This episode of Long Night with Vish Khanna was recorded at the Great Hall in Toronto during the Long Winter multi-disciplinary arts festival on Friday March 13, 2015. Aside from Long Night sidekick James Keast and house band the Bicycles, Vish’s guests were Don Pyle, Damian Rogers, Scott Thompson, and Overnight. Don Pyle is a punk rock historian whose photo book, Trouble in the Camera Club, documents the rise of underground music in Toronto in the 1970s. He’s also a busy musician and producer who has overseen records by Flesh World and TV Freaks and scored shows like Queer as Folk and films like the forthcoming Portrait of a Serial Monogamist.
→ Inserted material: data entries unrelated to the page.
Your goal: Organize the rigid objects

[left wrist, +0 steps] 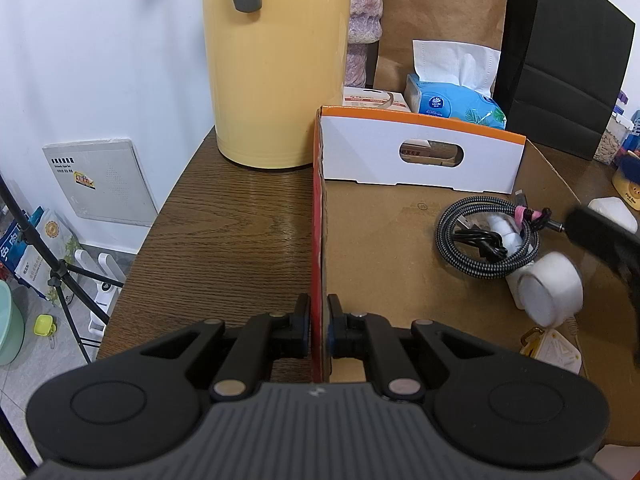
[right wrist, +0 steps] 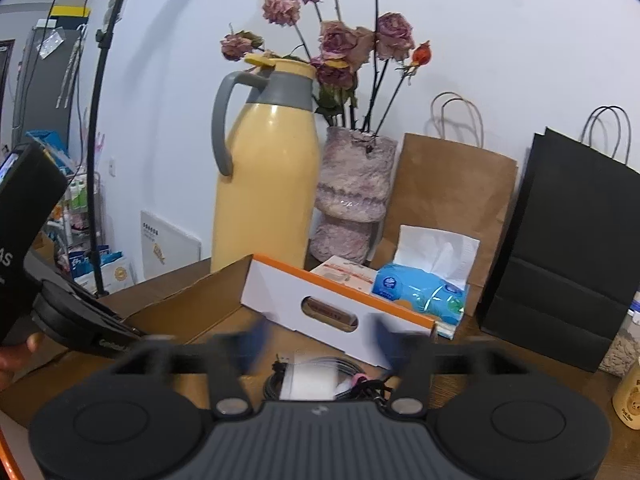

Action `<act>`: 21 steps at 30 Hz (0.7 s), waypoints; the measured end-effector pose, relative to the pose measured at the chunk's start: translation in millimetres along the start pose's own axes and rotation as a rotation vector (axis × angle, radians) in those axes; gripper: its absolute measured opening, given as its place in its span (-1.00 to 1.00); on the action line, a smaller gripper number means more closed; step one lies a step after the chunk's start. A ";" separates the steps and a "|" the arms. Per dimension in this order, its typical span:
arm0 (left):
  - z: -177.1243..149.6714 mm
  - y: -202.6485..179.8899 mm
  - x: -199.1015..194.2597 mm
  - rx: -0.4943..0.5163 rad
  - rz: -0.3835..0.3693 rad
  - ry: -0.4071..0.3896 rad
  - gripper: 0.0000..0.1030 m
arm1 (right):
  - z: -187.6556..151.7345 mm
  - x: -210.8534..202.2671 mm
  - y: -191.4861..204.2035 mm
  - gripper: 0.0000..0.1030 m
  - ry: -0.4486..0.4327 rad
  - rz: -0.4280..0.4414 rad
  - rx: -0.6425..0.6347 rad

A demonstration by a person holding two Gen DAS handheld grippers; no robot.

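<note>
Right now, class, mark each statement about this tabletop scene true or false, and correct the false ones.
1. The left gripper is clamped on the side wall of the cardboard box. True.
2. The right gripper is shut on a cable. False: its jaws stand apart with nothing between them.
3. A coiled braided cable lies inside the box. True.
4. The yellow thermos jug stands inside the box. False: it stands on the wooden table beside it.
5. The blue tissue pack lies behind the box. True.
</note>
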State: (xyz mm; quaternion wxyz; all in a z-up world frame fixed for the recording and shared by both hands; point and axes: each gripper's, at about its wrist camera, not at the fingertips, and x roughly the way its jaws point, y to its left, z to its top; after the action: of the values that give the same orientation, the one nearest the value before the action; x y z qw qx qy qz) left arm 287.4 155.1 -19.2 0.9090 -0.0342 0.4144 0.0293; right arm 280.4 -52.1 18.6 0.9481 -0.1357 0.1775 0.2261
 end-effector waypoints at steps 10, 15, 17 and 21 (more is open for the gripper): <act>-0.2 0.3 -0.1 0.000 0.000 0.000 -0.82 | -1.2 -6.1 -0.8 1.00 -0.028 -0.006 0.002; -0.1 -0.1 -0.2 0.000 0.000 0.000 -0.82 | -2.0 -5.0 -0.4 1.00 -0.024 -0.012 0.003; -0.4 -0.3 -0.5 0.001 0.000 -0.001 -0.82 | -2.0 -5.2 -0.5 1.00 -0.024 -0.013 0.005; -0.1 -0.1 -0.2 0.001 0.000 -0.001 -0.82 | -2.5 -6.4 -1.4 1.00 -0.029 -0.015 0.010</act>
State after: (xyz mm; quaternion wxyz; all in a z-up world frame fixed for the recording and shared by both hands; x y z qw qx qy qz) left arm 287.2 155.0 -19.1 0.9091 -0.0335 0.4142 0.0290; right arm 275.1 -56.6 19.2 0.9530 -0.1288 0.1638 0.2200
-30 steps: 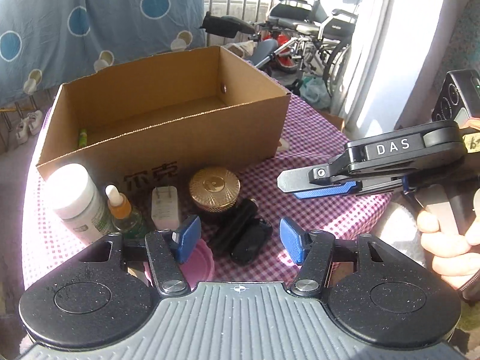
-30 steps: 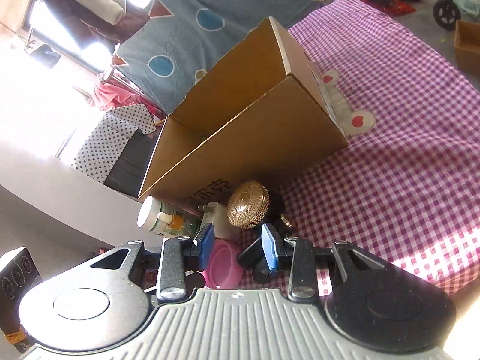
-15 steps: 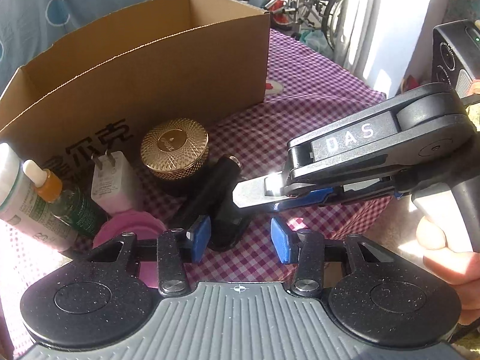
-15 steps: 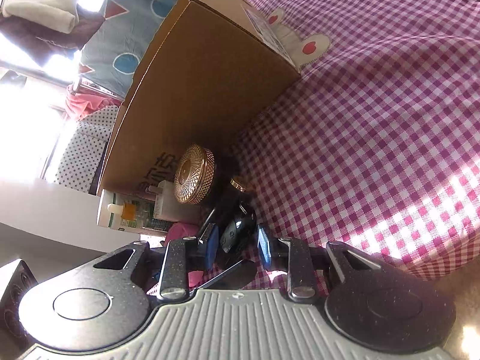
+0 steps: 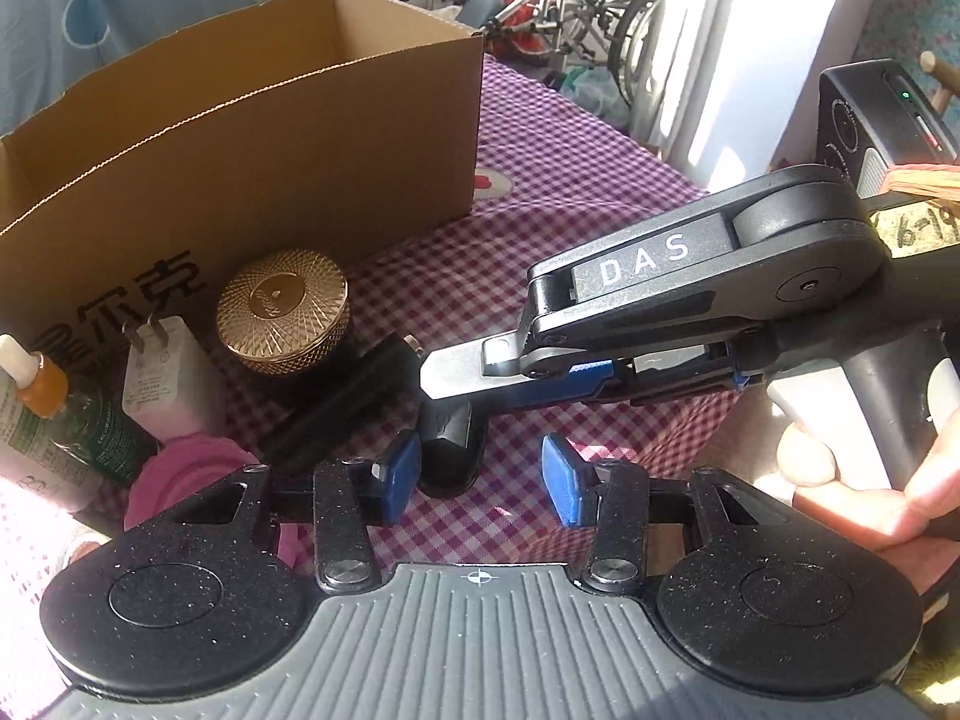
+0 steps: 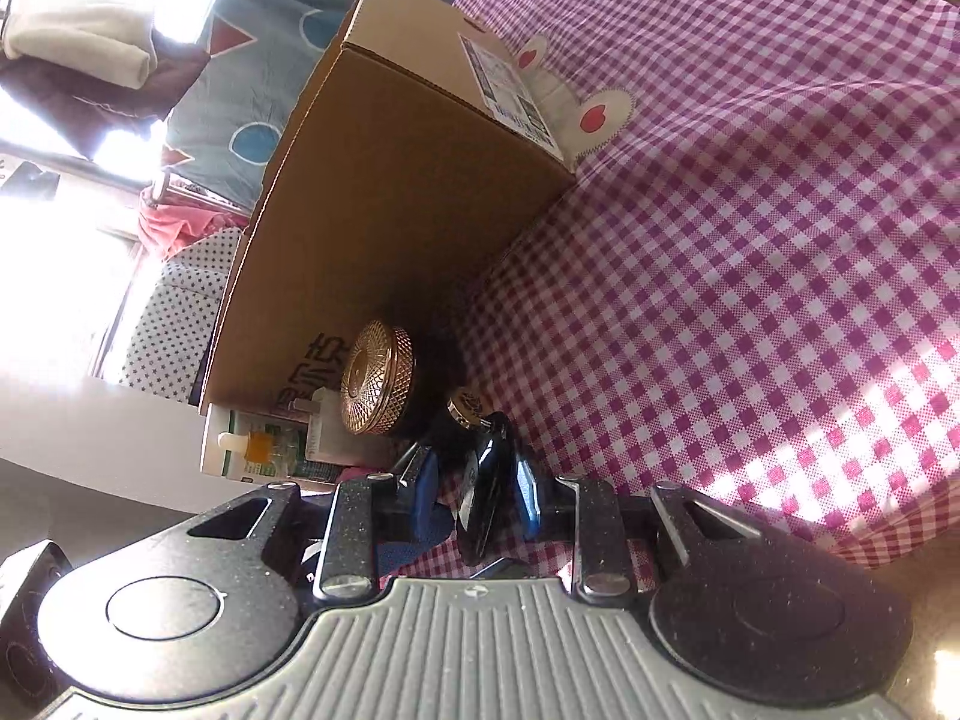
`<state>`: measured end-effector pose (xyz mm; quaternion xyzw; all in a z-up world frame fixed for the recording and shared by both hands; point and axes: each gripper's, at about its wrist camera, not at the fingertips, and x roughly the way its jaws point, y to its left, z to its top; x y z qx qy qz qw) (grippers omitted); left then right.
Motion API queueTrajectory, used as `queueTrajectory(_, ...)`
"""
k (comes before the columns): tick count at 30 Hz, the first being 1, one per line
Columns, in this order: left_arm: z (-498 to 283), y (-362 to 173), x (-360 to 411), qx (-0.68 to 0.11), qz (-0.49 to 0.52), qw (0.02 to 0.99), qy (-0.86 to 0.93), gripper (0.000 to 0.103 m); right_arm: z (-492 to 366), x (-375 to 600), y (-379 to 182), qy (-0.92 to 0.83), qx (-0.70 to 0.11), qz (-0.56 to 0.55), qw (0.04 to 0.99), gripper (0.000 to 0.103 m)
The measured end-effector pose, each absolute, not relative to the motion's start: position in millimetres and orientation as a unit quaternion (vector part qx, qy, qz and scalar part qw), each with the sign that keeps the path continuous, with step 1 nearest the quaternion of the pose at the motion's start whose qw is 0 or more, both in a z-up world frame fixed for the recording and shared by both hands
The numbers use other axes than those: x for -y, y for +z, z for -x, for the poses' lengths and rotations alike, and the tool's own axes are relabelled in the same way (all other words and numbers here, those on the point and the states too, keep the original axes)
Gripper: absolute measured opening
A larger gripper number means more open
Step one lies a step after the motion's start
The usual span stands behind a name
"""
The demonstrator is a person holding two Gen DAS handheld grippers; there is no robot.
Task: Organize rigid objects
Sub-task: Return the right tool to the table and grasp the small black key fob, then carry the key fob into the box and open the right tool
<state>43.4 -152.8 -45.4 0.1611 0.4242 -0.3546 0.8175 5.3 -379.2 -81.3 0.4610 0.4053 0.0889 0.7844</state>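
Note:
A small black car-key-like object (image 5: 450, 450) lies on the checked cloth near the table's front edge. My right gripper (image 6: 474, 495) is tilted on its side with its blue pads around this black object (image 6: 483, 492); the jaws stand partly open and the left pad is apart from it. In the left wrist view the right gripper (image 5: 480, 372) reaches in from the right over the object. My left gripper (image 5: 474, 477) is open and empty just in front of it. An open cardboard box (image 5: 270, 138) stands behind.
In front of the box stand a gold-lidded jar (image 5: 282, 312), a white charger (image 5: 171, 384), a dropper bottle (image 5: 54, 414), a pink lid (image 5: 192, 480) and a black ribbed tube (image 5: 348, 402). The table's edge runs right of the grippers. Wheelchairs stand beyond the table.
My right gripper has come down and left, rolled on its side, and now has its pads around the black object. My left gripper has moved lower and closer to the objects.

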Motion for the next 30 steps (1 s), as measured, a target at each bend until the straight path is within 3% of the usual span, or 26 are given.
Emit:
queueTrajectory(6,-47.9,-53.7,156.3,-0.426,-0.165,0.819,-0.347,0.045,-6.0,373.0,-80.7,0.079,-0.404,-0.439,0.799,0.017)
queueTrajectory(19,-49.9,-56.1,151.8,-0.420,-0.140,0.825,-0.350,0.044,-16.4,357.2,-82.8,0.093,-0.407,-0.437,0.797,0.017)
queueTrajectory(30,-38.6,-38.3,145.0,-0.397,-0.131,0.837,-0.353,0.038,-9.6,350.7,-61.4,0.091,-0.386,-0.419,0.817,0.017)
His band Shadowy Men on a Shadowy Planet is one of the most significant to ever call Canada home and, at some point in the future, the American label Yep Roc will be reissuing their three albums individually and in a box set. Damian Rogers is the poetry editor at both House of Anansi Press and The Walrus. She’s also a published poet herself and her new collection, Dear Leader, is celebrating its release on Coach House Books with a star-studded book launch at the Drake Underground at 7 PM on Tuesday March 24. Scott Thompson is an Emmy nominated actor, writer, and comedian who appears on the groundbreaking NBC hit, Hannibal, and was also a featured performer in my favourite television comedy program of all time, HBO’s The Larry Sanders Show. He is a member of the iconic comedy troupe, the Kids in the Hall, who are touring this spring, including shows at the Danforth Music Hall on April 23, 25, and 26. Overnight is a band from Toronto featuring two members of the influential and no longer functioning Halifax pop band Plumtree. Sisters Carla and Lynette Gillis have kept themselves busy since the end of Plumtree and here, they played a song called “It Gets You Down” from their brand new album, Carry Me Home.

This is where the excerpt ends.